» **Brief**: Each line below from the one containing "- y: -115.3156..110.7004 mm" through the one containing "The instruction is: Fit" is to be given again exactly, and no line outside that span.

» **Material for this exercise**:
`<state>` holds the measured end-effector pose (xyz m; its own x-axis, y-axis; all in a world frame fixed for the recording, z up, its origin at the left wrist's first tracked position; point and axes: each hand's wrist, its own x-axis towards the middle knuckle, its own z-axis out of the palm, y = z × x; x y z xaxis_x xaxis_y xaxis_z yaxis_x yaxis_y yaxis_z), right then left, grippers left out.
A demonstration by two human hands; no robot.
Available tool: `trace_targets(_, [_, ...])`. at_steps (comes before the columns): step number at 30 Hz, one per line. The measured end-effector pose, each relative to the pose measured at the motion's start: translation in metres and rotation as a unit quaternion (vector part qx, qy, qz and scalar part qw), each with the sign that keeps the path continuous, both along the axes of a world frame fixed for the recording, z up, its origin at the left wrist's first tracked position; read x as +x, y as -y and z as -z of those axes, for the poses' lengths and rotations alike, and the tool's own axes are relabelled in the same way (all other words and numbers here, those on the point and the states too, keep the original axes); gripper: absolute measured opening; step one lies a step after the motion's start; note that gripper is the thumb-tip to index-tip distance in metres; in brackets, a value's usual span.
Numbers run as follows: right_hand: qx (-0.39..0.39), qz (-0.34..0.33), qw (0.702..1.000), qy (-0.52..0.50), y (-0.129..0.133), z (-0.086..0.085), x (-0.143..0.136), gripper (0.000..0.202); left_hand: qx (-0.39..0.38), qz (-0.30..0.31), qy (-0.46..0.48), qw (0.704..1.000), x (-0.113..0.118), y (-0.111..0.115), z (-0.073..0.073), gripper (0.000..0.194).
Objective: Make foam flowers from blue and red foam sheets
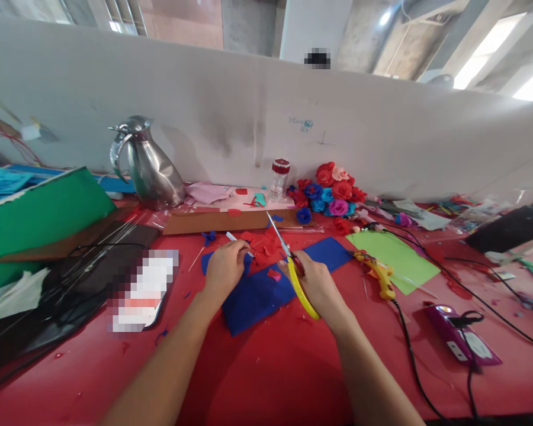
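The scissors [291, 269] are at the centre of the frame, with yellow on the handle and the blades pointing up and left. The right hand [315, 287] holds them, fingers wrapped round the handles. Beneath and beside that hand lies a blue sheet [253, 302]. Left of centre, the left hand [225, 266] has its fingertips drawn close together beside a slim white stick [231, 236]; I cannot tell whether they grip it. Red scraps [266, 245] lie just above the hands, below a brown strip [213, 222]. A phone [146, 290] rests at left, its screen blurred. Right of centre, a yellow glue gun [384, 281] lies beside a light green sheet [393, 257], and a purple device [464, 337] sits at lower right. Toward the upper centre stand a red-lidded jar [279, 180] and bunched flowers [331, 192]; a metal pitcher [153, 168] stands at upper left, before a pale partition [204, 106].
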<state>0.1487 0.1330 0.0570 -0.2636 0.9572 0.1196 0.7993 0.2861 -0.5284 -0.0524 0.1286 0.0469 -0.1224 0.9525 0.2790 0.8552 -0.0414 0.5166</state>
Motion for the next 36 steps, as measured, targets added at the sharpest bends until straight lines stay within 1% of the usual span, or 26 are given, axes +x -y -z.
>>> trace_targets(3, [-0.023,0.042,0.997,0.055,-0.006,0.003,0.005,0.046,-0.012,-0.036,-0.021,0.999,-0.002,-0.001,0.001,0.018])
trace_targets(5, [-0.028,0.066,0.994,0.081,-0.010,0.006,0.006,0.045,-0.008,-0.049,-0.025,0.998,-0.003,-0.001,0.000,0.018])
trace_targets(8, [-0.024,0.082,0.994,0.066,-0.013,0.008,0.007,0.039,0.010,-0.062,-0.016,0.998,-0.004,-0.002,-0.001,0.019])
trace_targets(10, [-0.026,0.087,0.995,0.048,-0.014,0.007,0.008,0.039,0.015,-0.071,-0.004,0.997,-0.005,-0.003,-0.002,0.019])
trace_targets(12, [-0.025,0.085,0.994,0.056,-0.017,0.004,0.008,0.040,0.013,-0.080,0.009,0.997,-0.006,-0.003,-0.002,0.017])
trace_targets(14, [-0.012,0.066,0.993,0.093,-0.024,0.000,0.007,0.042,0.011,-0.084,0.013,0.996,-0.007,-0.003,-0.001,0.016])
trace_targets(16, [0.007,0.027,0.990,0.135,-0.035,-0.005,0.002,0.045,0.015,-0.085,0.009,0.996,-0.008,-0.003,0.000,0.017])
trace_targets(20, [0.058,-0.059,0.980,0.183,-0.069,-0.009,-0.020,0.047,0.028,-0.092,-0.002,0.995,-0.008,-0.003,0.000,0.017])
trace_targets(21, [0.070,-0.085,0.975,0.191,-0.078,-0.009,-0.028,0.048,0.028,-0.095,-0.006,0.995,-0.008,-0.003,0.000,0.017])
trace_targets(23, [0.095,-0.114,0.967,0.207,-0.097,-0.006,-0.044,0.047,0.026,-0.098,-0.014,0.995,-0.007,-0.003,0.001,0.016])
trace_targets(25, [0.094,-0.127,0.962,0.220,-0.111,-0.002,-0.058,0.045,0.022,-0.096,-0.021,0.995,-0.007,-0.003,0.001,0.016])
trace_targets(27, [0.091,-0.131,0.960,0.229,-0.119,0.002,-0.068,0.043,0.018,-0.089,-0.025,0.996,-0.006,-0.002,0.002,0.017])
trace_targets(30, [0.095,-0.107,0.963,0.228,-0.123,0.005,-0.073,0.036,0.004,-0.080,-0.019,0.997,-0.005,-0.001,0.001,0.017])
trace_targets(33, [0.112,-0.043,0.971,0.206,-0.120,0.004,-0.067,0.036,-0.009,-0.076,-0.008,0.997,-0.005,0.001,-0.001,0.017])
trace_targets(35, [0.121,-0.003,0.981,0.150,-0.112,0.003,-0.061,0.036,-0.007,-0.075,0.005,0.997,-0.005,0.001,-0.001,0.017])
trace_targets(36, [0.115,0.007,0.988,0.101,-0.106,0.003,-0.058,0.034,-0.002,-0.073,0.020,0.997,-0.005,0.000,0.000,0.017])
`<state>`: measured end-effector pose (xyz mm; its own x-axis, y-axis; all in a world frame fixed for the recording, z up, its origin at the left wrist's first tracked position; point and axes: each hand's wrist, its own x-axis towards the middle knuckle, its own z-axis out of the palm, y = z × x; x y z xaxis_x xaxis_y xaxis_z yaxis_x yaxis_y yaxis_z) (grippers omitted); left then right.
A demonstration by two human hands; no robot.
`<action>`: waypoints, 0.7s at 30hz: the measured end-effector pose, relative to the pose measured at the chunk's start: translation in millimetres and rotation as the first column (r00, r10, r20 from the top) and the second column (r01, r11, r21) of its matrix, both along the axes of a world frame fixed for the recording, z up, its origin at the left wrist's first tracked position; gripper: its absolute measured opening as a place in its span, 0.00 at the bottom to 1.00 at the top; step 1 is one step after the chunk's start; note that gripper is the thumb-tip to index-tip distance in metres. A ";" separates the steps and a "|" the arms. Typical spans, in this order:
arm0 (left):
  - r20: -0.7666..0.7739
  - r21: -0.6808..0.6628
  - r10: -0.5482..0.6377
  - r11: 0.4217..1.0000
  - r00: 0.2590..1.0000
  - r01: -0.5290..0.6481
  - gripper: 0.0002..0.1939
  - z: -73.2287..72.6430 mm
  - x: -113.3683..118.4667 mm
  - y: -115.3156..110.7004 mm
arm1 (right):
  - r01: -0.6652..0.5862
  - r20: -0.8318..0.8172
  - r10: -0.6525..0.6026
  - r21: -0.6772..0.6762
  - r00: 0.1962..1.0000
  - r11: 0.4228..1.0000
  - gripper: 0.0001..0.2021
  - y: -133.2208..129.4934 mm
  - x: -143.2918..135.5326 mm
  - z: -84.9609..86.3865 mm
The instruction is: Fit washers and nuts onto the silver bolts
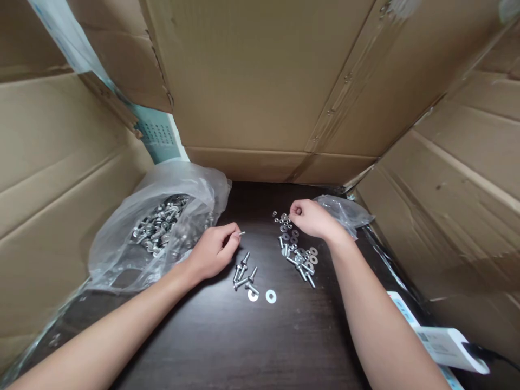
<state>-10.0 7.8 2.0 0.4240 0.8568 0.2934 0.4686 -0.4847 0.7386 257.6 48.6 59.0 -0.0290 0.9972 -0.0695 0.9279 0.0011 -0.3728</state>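
Note:
My left hand is closed around a bolt, whose shank sticks out past the fingertips to the right. Just below it lies a small group of bolts beside two flat washers. My right hand hovers at the small nuts, thumb and fingers pinched together; what they hold, if anything, is hidden. Nearer to me than the nuts, a mixed pile of loose bolts and washers is spread on the dark table.
A clear plastic bag full of bolts and other hardware stands open at left. Behind my right hand is another plastic bag. Cardboard walls enclose the table. A white device with a black cable sits at right.

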 end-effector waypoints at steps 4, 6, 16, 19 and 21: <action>-0.016 -0.001 0.001 1.000 1.000 -0.001 0.17 -0.6 0.4 0.8 | -0.057 -0.036 0.056 -0.044 0.998 0.997 0.14 -1.2 0.9 2.6; -0.027 0.005 0.001 1.000 1.000 -0.001 0.17 -0.3 0.6 0.9 | -0.131 -0.067 0.124 -0.112 0.990 0.985 0.14 -2.7 2.2 3.8; -0.010 0.001 0.020 1.000 1.000 -0.020 0.10 -1.3 3.6 -0.2 | -0.261 0.019 0.269 -0.185 0.963 0.947 0.16 -2.0 -1.1 -2.3; -0.012 -0.007 0.018 1.000 1.000 -0.018 0.09 -2.2 3.6 0.0 | -0.242 0.046 0.253 -0.177 0.966 0.954 0.15 -2.8 -4.5 -1.5; -0.011 -0.014 0.019 1.000 1.000 -0.020 0.09 -2.3 3.4 -0.1 | -0.231 0.058 0.244 -0.174 0.968 0.957 0.14 -3.4 -5.8 -1.3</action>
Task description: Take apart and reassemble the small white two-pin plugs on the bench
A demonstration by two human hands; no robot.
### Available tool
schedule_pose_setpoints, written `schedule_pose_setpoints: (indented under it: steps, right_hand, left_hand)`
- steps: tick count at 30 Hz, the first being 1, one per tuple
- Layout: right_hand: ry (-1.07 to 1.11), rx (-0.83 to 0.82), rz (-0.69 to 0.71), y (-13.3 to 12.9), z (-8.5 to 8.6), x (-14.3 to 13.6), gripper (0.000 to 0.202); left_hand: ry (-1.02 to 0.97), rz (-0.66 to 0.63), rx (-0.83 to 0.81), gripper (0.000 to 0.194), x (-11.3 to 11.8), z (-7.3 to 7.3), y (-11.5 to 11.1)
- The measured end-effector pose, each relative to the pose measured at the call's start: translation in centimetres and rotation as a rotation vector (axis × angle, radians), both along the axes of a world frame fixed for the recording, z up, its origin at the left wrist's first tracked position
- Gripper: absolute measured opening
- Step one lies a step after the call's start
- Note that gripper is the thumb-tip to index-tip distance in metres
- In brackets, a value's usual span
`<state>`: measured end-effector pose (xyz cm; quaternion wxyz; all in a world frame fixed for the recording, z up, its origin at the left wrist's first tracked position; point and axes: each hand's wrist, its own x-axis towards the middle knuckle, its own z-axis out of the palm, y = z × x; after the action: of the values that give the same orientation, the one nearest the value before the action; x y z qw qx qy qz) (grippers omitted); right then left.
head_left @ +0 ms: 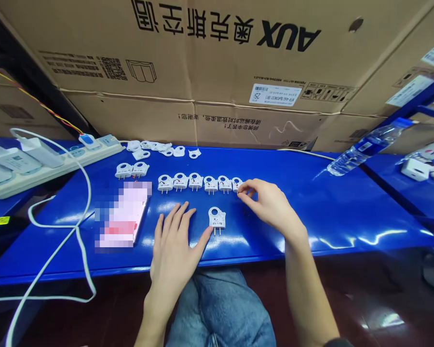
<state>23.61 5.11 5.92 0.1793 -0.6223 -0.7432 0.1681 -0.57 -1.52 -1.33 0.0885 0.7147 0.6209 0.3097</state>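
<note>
Pinching a white ring-topped plug (236, 183) with right grip (269, 205), left grip (172, 250) splayed, two-pinned plug (217, 219) beside its thumb

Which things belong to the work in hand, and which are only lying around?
Likely work:
row of six white two-pin plugs, right hand at its end
single plug by the left hand
pair of plugs further left
white ringed pieces behind

Likely lying around:
phone
power strip
water bottle
AUX cardboard box
</note>
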Motion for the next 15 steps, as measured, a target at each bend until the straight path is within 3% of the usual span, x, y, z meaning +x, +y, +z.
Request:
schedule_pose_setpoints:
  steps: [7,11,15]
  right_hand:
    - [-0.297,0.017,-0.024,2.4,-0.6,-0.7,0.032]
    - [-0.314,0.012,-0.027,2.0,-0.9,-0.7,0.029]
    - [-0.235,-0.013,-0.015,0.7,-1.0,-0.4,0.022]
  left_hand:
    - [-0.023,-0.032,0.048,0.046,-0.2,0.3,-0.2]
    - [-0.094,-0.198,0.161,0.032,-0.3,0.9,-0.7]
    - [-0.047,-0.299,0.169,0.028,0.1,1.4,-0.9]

» **Exercise solution**:
  - y: -115.3156..110.7004 mm
arm1 (right):
  - r01: -0.6652..0.5862
  - r20: -0.8318..0.8172
  - r10: -0.6525..0.6026
  - r21: -0.6772..0.6762
  - r00: 0.1962..1.0000
  - r11: 0.4228..1.0000
  - gripper: 0.0001..0.2021
  - y: -133.2208..129.4934 mm
  - x: -143.2918..135.5326 mm
  - z: -84.9609..86.3865 mm
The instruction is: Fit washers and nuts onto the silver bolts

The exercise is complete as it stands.